It may in fact be more convenient to use airlines as much as possible if you are carrying a ton of stuff since Japan's train system is not designed for people with heavy luggage. If you find you have just too much stuff for you to carry, look into luggage transport services in the Japanese airport, which can deliver your things anywhere in the country at a time you designate for a reasonable fee.
In many cases you are limited to 2 suitcases (usual max wt. 23kg or 50 lbs each, but your airline my vary) and one hand carry with a max limit of 115 cm (45 inches) (55x35x25cm) and 10 kg (I've never seen any hand carry actually getting weighed though). Excess baggage is charged at a piece-rate system, for example $25-60 extra if between 50-70lbs), or $110-150 per extra suitcase if not overweight or oversize. A small backpack is also allowable. Bringing very heavy or bulky bags may require your airline's approval first - be sure to see your airline's website. If taking multiple airlines, each may assess its own excess bag charges.
If you get a ticket allowing a prior seat assignment, or arrive at the airport check-in counter early enough, you may be able to choose a better seat.
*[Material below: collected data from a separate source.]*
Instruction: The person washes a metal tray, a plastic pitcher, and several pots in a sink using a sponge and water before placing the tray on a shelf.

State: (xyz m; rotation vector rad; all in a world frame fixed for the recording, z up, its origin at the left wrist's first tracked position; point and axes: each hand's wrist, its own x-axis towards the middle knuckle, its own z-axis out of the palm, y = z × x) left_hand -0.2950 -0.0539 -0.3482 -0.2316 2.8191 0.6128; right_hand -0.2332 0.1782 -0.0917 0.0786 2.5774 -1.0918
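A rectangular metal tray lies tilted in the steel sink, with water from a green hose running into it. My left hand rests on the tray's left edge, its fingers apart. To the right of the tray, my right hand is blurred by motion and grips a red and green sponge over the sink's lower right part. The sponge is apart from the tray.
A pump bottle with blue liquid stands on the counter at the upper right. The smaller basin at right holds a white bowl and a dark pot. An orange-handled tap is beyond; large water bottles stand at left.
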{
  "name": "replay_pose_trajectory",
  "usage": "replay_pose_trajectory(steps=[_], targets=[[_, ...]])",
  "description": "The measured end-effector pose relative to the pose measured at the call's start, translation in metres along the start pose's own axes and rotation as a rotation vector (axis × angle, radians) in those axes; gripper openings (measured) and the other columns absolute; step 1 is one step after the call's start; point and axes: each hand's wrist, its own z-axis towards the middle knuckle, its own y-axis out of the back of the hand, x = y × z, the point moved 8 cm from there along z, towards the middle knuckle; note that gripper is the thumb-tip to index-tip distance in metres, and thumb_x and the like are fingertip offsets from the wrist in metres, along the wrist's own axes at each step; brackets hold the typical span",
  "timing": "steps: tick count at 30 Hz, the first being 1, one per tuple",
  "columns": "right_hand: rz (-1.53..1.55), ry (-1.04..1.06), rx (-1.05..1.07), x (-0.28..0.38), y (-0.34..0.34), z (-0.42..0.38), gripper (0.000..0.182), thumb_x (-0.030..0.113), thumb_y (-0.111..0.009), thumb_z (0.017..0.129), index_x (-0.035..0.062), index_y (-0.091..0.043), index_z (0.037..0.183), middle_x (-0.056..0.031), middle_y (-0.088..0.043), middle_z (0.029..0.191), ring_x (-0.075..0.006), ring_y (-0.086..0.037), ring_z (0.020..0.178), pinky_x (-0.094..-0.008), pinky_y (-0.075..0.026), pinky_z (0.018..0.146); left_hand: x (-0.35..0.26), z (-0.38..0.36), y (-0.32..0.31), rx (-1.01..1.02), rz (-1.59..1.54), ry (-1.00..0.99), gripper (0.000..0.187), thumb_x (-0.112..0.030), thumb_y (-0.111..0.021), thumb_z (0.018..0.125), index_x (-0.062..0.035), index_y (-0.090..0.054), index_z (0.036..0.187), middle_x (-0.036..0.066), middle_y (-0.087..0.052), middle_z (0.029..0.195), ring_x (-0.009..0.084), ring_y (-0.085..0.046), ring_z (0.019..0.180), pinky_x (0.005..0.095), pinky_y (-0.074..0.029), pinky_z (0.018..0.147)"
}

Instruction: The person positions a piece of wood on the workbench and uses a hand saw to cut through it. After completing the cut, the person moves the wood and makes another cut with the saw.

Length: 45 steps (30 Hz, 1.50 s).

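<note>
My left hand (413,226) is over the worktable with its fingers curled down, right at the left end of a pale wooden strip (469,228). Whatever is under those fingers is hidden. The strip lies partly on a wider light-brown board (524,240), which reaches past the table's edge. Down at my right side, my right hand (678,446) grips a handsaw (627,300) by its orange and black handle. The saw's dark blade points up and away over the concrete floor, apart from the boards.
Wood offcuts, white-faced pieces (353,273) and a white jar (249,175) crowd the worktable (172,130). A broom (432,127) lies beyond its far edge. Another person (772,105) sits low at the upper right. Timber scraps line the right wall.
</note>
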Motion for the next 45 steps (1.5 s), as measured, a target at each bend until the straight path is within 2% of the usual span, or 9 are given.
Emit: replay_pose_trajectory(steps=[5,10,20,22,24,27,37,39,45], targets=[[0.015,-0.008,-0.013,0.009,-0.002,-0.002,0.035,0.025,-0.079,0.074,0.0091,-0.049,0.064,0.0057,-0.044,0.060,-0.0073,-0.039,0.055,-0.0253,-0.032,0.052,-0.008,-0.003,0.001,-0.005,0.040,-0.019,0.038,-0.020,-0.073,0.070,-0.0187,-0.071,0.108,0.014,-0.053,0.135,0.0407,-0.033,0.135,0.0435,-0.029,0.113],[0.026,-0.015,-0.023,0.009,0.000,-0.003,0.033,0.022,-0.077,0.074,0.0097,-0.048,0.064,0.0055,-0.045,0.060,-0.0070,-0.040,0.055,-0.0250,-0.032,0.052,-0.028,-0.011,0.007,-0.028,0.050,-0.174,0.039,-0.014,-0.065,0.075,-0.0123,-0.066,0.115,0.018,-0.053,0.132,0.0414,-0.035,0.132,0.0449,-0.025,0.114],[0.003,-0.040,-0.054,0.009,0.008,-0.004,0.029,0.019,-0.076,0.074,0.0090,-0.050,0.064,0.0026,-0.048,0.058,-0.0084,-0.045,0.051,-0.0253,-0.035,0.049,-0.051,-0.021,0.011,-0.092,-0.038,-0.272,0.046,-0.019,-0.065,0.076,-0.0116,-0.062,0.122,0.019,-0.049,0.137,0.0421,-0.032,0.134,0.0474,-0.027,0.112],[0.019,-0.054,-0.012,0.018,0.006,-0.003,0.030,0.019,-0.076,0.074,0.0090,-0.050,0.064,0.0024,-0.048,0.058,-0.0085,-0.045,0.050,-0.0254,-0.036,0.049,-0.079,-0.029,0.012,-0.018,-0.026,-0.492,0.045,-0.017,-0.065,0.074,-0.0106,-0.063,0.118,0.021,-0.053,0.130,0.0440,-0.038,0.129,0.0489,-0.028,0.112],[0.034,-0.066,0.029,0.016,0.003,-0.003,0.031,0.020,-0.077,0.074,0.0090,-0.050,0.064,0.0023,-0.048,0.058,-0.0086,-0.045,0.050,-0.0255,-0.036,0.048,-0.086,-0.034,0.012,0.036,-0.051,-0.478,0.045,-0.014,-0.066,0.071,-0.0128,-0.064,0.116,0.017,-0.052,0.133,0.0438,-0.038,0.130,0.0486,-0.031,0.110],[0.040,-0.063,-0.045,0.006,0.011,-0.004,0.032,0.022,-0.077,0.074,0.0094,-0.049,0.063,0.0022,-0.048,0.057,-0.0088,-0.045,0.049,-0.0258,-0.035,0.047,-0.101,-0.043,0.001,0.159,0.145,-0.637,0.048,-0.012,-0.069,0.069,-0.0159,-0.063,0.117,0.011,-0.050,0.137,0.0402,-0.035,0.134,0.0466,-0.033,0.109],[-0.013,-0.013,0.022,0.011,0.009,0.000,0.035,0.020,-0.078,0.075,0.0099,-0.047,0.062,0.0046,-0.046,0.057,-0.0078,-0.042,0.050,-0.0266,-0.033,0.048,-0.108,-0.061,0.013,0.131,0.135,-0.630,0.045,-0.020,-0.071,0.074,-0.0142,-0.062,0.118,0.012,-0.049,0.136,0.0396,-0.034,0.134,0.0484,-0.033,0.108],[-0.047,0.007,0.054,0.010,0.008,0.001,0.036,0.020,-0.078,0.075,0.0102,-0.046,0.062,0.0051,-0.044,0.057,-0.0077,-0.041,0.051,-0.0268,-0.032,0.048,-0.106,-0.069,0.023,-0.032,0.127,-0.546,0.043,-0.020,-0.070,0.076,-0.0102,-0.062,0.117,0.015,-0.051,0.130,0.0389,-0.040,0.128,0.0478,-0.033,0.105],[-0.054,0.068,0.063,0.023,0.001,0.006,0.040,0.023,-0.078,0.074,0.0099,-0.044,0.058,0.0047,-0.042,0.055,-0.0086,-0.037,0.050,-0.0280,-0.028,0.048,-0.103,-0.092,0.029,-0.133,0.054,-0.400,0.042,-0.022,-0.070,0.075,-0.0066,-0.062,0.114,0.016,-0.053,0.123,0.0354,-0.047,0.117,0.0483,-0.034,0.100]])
One of the best is the exit row behind the emergency door. This allows you to both stretch your legs and try and get some sleep. Then just pray you're not seated next to a screaming baby or obviously sick person sneezing their virus all over you the whole way there.
During the flight if you feel nature's call, it'd be smart to go before the meal is served since half the passengers rush for the lavoratories the second they finish their last bite.
Also make sure you'll be dressed for the occasion. Japan's rainy season is usually from June to mid-July, and the summers are extremely sticky and humid. Bring lots of deodorant! Likewise typhoon season is around August-Sept. and may disrupt or cancel transportation service for the day. The summer high temps can go up to 38C (100F) or so, and the winter temps can be as low as -2 or 3 degrees in the southern half of the country. It rarely snows any heavy amount except for the mountains, but the northern part usually has plenty of snow in the winter. Autumn is by far the best time to visit Japan, as far as the weather goes. For help on getting from Tokyo Narita airport to the city, click here. From Kansai Int'l Airport, click here. Many newcomers to Tokyo Narita just assume they'll take a taxi to downtown Tokyo. DON'T. It's 66 km and will cost you half your plane fare to get there. Take the bus, or avoid the traffic jams altogether and take the train. From Narita the Keisei and Narita Express are 2 popular trains used into Tokyo. For using the latter a Suica & N'EX ticket is a popular discount ticket from Narita to various places in Tokyo.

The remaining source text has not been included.